Higher-end Nvidia GPUs are suffering some kind of issue with minimum frame rates that is strange but worth keeping an eye on.
Jumping up to 1440p sees few GPUs capable of achieving 60fps and it does change things quite drastically as now the Nvidia GPUs come right back into play. The GTX 1060 isn't a great deal slower than the RX 580 now, or at least compared to what we saw at 1080p. The GTX 1070 pulls ahead of RX 580 providing slightly better minimum frame rate performance with a much stronger average.
It was almost like we were seeing a driver overhead issue for Nvidia at 1080p, wouldn't that be ironic. Further down, we see the GTX 960 is now just a single frame slower than the R9 380. That said, the GTX 970 is still quite a bit slower than the R9 390, trailing by a 25% margin.
The GTX 980 Ti can close in on the Fury X though it's still quite a bit slower when comparing minimum frame rates. The 46 fps minimum of the 980 Ti means it can only match the Nano and 390X.
Finally at 4K it's just the GTX 1080 Ti that break the 60fps barrier. I should note that the Gigabyte Aorus GTX 1080 Ti was used for testing while the Titan XP is obviously a reference card.
Quality Preset Comparisons
Last up we have some quality preset testing which has been carried out at 1440p using the GTX 1060 and RX 580. Whereas the GTX 1060 was almost 30% slower using the ultra quality preset, it narrowed that margin to 11% slower when playing on high quality.
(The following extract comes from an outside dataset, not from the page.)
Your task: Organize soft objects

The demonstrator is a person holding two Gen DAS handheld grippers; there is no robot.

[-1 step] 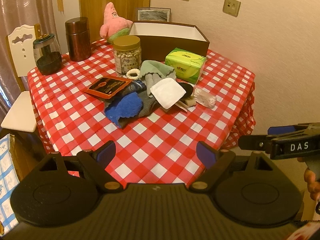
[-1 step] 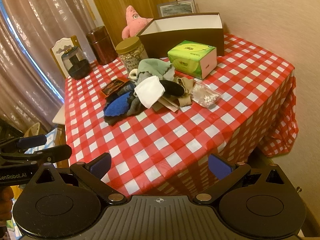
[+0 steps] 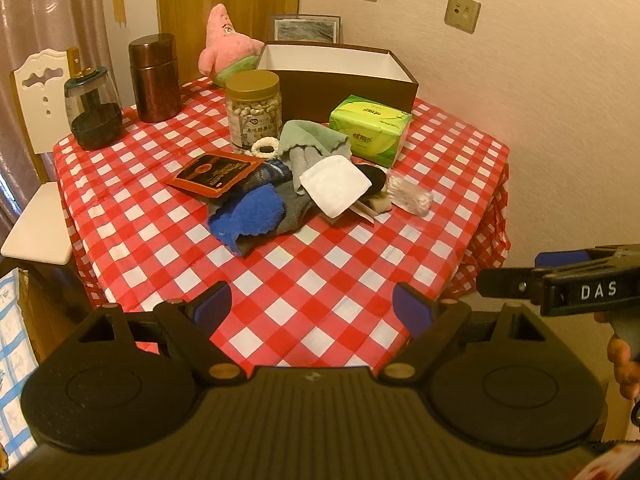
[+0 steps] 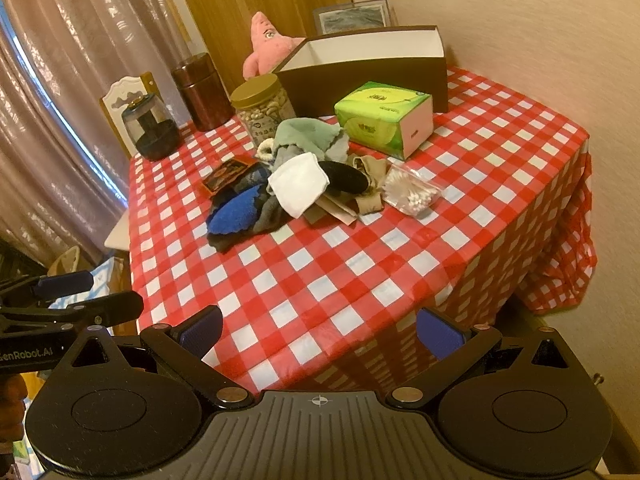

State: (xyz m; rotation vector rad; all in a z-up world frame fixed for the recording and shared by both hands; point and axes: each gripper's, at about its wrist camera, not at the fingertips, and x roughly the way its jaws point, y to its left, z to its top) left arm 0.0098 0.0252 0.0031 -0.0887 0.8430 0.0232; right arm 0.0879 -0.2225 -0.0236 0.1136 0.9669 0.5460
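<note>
Both grippers are held short of the near table edge, the left gripper [image 3: 312,312] and the right gripper [image 4: 320,330] each spread wide with nothing between the fingers. A heap of soft things is seen mid-table on the checked tablecloth [image 3: 304,280]: a blue cloth [image 3: 252,210], a white cloth [image 3: 334,184] and a green cloth [image 3: 310,138]. Behind the heap an open brown box [image 3: 340,80] is set, with a pink plush toy [image 3: 224,46] beside its left end and a tissue pack [image 3: 370,128] just in front.

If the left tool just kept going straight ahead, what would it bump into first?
Probably the blue fuzzy cloth at the near edge of the pile. The left tool is open, with only bare checkered tablecloth before it. Depth is hard to judge.
</note>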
When moving to medium the 1060 managed to pull ahead by about 10% and this was also seen when using the low and ultra low presets as well.
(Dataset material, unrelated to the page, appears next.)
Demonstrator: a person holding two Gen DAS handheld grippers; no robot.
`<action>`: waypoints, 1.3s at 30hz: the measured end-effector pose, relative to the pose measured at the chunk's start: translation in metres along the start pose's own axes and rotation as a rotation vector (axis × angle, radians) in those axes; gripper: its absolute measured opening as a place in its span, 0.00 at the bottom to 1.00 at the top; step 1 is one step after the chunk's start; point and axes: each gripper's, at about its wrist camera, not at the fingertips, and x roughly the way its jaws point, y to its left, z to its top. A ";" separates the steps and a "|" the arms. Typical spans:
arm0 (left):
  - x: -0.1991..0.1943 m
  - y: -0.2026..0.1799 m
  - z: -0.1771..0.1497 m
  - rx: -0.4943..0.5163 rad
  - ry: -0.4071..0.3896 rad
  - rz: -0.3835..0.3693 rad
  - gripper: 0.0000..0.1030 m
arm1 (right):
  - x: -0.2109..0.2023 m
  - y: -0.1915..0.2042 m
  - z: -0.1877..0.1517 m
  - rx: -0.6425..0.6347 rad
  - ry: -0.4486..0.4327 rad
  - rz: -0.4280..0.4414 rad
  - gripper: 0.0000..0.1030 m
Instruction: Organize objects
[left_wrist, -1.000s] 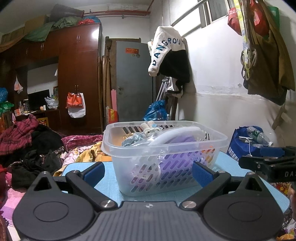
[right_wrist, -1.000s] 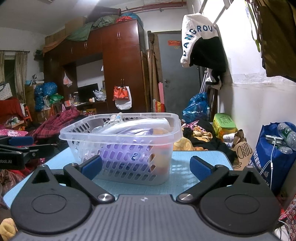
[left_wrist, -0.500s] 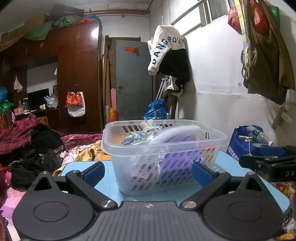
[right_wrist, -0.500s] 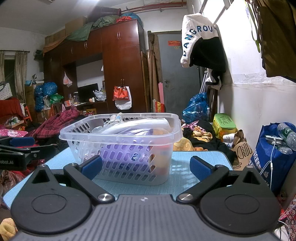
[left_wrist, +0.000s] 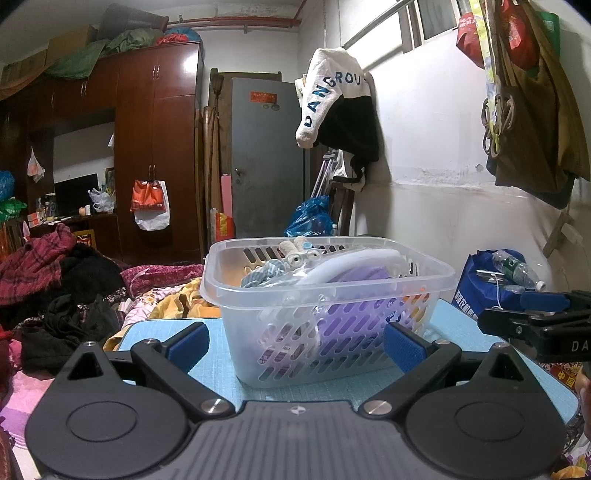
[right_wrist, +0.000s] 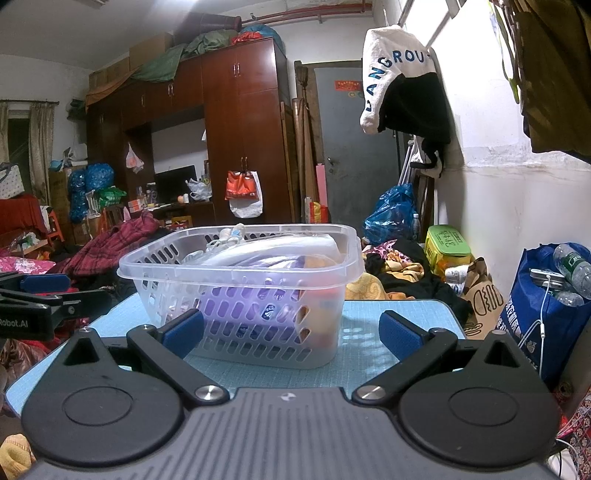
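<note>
A clear plastic basket (left_wrist: 424, 269) stands on a light blue table (left_wrist: 155, 328). It holds a purple packet (left_wrist: 354, 277), a white curved item and small rolled things. The basket also shows in the right wrist view (right_wrist: 240, 273). My left gripper (left_wrist: 293, 345) is open and empty, close in front of the basket. My right gripper (right_wrist: 290, 332) is open and empty, also just in front of the basket. The right gripper shows at the right edge of the left wrist view (left_wrist: 539, 325). The left gripper shows at the left edge of the right wrist view (right_wrist: 40, 306).
Heaps of clothes (left_wrist: 62, 288) lie left of and behind the table. A blue bag with bottles (right_wrist: 546, 295) stands at the right by the white wall. A dark wardrobe (left_wrist: 155, 147) and a grey door (left_wrist: 266, 155) are far behind.
</note>
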 end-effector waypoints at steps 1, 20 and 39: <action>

There is clearly something enabled or turned up with the high and ultra presets that hurts Nvidia more than it does AMD.
Before wrapping things up, here's a quick look at the various quality presets side-by-side, recorded using the Titan XP at 4K.
Wrapping it up
AMD is showing strong performance in Dirt 4, particularly when looking at minimum frame rates. That said, if you're willing to drop the quality preset from ultra to high or medium, Nvidia does catch up and even gains an edge at the lower settings -- again, we're not sure what's hampering the GeForce cards at higher qualities.
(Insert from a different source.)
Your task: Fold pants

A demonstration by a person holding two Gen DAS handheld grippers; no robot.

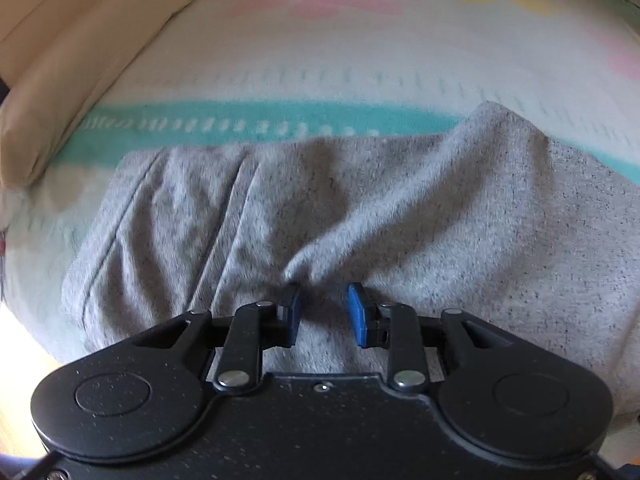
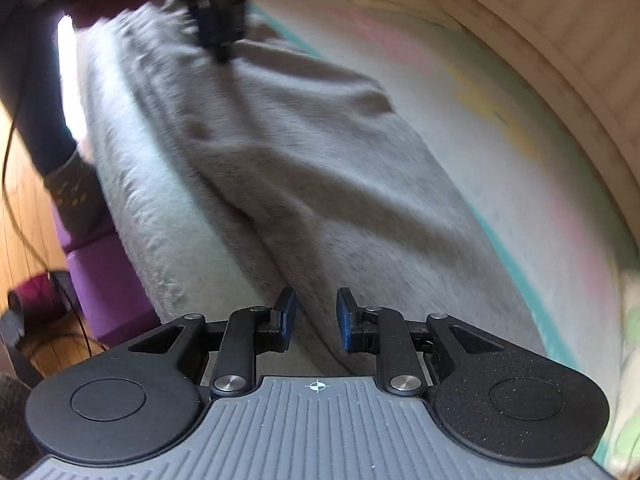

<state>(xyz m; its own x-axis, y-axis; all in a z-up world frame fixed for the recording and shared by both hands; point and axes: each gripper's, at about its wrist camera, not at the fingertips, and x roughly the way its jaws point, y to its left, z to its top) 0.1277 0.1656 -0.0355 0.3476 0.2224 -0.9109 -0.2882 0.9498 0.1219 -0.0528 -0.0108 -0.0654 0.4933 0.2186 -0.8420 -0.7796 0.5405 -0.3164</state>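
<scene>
A: What was the biggest thing in view?

B: The bed (image 1: 320, 60), under a pastel blanket with pink, yellow and teal patches. A beige pillow (image 1: 72, 60) lay along its far left edge.

A: And the pants?

B: The grey pants (image 1: 400, 208) lay across the blanket near the bed's front edge, rumpled, with a raised ridge of cloth running up from the left claw (image 1: 323, 312).

A: Was that claw holding them?

B: Its 2 blue pads stood partly apart, with cloth bunched between and under them. I could not tell whether they truly pinched it. The right claw (image 2: 316, 316) was also partly open over a fold line in the pants (image 2: 320, 184), gripping nothing that I could see.

A: What might have gone wrong?

B: I judged that a shallow pinch could catch only the top layer, so lifting would peel the layers apart and spoil the fold. Both views were blurred by motion, and a quick pull could also drag the pants off the bed's edge.
</scene>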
When reducing the settings from ultra to high, the GTX 1060 saw a massive 60% boost in performance while the RX 580 improved by 40% -- those are some pretty big numbers for what works out to be a minor loss in visual quality if you ask us. Running the game at high allowed both of those cards to average well over 60fps at 1440p, so unless you are running extreme hardware we recommend using the high quality preset in favor of ultra, though this is true for almost all modern games. As usual, vegetation is what completely hammers performance when set to ultra. Courses with little vegetation ran at over 70fps with a mid-range graphics cards and that figure would often be halved with heavy vegetation (which is how I tested).
When it comes to CPU performance, the game really only uses one or two threads and while that sounds bad, this just isn't a game that requires a lot of resources here to run well.
Overall, assuming you have a modern graphics card, you can expect smooth performance from Dirt 4, particularly on high quality although playable frame rates on ultra are far from unattainable.